→ WORK TO BE COMPLETED: Look through the entries below for the line that contains "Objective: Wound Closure", then set down that line and each one after it exactly, through the last.

→ THE RECORDS:
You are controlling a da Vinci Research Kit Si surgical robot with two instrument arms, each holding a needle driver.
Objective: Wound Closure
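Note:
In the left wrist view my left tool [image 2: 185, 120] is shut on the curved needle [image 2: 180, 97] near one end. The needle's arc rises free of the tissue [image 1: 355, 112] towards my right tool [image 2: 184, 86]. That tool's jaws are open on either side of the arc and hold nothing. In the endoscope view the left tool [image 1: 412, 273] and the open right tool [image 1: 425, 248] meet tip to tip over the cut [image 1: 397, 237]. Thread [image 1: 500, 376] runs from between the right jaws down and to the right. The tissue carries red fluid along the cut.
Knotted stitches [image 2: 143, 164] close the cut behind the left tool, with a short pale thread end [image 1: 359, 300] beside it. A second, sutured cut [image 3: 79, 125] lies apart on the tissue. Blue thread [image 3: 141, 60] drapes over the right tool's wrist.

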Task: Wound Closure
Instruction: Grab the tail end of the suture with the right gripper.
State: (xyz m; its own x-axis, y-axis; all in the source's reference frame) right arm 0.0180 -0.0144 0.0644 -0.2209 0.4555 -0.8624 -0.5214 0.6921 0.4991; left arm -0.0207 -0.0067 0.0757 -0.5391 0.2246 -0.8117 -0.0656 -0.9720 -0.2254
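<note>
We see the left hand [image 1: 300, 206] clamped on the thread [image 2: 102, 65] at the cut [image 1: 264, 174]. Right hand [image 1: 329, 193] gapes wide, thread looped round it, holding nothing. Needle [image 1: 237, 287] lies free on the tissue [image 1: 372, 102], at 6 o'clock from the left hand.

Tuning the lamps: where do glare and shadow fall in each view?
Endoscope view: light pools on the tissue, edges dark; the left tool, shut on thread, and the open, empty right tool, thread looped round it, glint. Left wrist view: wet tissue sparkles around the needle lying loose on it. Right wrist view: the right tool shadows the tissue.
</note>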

→ TASK RESULT:
Objective: Wound Closure
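Note:
In the left wrist view my left tool [image 2: 185, 120] is shut on the curved needle [image 2: 180, 97] near one end. The needle's arc rises free of the tissue [image 1: 355, 112] towards my right tool [image 2: 184, 86]. That tool's jaws are open on either side of the arc and hold nothing. In the endoscope view the left tool [image 1: 412, 273] and the open right tool [image 1: 425, 248] meet tip to tip over the cut [image 1: 397, 237]. Thread [image 1: 500, 376] runs from between the right jaws down and to the right. The tissue carries red fluid along the cut.
Knotted stitches [image 2: 143, 164] close the cut behind the left tool, with a short pale thread end [image 1: 359, 300] beside it. A second, sutured cut [image 3: 79, 125] lies apart on the tissue. Blue thread [image 3: 141, 60] drapes over the right tool's wrist.
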
Task: Wound Closure
Instruction: Grab the tail end of the suture with the right gripper.
State: (xyz m; its own x-axis, y-axis; all in the source's reference frame) right arm 0.0180 -0.0144 0.0644 -0.2209 0.4555 -0.8624 -0.5214 0.6921 0.4991; left arm -0.0207 -0.0067 0.0757 -0.5391 0.2246 -0.8117 -0.0656 -0.9720 -0.2254
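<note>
We see the left hand [image 1: 300, 206] clamped on the thread [image 2: 102, 65] at the cut [image 1: 264, 174]. Right hand [image 1: 329, 193] gapes wide, thread looped round it, holding nothing. Needle [image 1: 237, 287] lies free on the tissue [image 1: 372, 102], at 6 o'clock from the left hand.

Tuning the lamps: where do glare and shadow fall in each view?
Endoscope view: light pools on the tissue, edges dark; the left tool, shut on thread, and the open, empty right tool, thread looped round it, glint. Left wrist view: wet tissue sparkles around the needle lying loose on it. Right wrist view: the right tool shadows the tissue.
</note>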

With this, the exercise is complete.